Joanna laughed at her. “My lord prince is just like you. He
admits, after long persuasion, that without us the world would be a far poorer
place—and he a far, far poorer man. But still, to associate himself with trade...it
goes against everything he was bred for.”

“He is a prince,” said Elen, “after all.”

“That’s what his mamluks say. Do you know how they kept the
regent of Aleppo from executing him as a spy, when he was there as my
guardsman? They reminded the regent that my lord Aidan is a Frank and a prince;
could he possibly be so sensible as to take anyone’s pay, let alone for spying
on his enemies?”

“They played him for a fool?” Elen was indignant.

“They saved his life,” Joanna said. “And it was true enough.
Can you imagine him doing anything because he was paid to?”

“No,” said Elen, after a pause. “But still, to mock him for
being honorable—”

“He mocks them for being a race of merchants. Fair is fair.”

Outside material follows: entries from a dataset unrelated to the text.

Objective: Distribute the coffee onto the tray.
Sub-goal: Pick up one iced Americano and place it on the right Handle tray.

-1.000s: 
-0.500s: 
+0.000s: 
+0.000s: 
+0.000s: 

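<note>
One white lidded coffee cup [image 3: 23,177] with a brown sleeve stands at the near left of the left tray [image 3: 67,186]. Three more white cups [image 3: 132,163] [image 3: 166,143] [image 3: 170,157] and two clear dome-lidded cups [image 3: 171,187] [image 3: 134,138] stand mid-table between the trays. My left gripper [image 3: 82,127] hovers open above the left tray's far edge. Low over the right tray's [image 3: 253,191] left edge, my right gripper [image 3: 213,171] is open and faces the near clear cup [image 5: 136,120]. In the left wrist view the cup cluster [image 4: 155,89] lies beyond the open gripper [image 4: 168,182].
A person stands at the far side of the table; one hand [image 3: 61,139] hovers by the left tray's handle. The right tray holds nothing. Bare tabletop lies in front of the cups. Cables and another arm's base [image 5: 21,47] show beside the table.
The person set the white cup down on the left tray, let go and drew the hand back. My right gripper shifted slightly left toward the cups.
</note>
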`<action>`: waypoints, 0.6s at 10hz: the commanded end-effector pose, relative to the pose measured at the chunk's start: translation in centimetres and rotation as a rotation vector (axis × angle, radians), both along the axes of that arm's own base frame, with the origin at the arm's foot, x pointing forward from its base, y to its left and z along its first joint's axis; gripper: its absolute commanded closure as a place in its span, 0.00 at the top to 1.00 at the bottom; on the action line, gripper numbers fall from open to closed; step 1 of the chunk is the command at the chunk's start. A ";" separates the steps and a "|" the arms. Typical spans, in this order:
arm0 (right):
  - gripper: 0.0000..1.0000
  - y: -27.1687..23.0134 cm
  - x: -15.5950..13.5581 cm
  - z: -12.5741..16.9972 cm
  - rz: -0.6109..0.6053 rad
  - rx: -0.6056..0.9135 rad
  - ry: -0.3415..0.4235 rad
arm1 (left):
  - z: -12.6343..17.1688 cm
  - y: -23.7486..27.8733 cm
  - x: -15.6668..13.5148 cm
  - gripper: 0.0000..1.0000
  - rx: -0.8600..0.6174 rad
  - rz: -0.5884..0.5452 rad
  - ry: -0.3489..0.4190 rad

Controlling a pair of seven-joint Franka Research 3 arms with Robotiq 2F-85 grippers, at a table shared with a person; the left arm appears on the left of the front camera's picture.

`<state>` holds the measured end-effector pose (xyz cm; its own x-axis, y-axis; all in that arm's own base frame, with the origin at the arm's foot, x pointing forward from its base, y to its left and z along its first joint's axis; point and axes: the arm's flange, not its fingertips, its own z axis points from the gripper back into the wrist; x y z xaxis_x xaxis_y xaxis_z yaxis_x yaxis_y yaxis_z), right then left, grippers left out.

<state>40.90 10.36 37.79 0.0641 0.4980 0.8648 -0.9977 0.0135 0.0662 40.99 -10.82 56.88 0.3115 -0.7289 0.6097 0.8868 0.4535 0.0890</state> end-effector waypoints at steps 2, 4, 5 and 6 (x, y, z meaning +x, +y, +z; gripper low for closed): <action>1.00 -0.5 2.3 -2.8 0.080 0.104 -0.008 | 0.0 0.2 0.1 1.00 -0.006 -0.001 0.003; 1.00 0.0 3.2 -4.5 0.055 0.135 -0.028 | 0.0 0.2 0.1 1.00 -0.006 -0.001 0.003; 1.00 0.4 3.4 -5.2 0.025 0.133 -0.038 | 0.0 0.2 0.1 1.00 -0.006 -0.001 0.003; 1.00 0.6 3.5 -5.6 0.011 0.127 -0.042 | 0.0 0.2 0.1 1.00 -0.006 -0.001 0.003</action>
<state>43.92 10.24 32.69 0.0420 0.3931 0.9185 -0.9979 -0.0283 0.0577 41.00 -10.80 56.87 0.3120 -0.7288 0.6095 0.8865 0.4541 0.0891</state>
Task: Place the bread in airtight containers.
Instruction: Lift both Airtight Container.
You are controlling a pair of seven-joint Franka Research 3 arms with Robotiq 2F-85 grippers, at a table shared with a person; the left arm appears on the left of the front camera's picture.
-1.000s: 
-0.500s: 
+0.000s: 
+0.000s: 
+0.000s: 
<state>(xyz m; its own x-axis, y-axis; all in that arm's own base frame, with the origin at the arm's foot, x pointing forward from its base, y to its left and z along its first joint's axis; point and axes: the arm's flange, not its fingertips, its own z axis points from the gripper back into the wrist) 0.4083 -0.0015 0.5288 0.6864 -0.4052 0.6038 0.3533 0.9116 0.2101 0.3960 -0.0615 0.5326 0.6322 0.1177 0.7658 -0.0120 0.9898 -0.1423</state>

Elen decided not to be angry. Her uncle hardly needed her to
defend him; he was quite enough in himself. She turned her bit of handwork in
her fingers. No pretty trifles, here; all the women had ample to do keeping the
tribe of children in clothes. She was piecing together a chemise for one of the
girls, out of an outworn one of Joanna’s.

Joanna nursed the youngest of her daughters with every
appearance of content. She was almost a stranger without the weight of
pregnancy to bear her down: a big woman, yes, broad-hipped and deep-breasted,
but light on her feet, and rather more handsome than she gave herself credit
for. Black became her vilely, and she would not wear it until she must, when
she had proof that her husband was dead; the deep blue of her gown was somber
enough, and it looked well on her.

The third of their company sat in peaceful silence,
stitching a cotte for William. Lady Margaret had ridden into Tyre a handful of
days ago with an escort well worthy of her: not simply her maid and a handful
of grizzled men-at-arms but the pope’s legate himself with all his entourage.
In the face of her daughter’s blank amazement she had said, “Father abbot’s servants
wish him to be where the strongest defenses are. I wish to see my grandchild.”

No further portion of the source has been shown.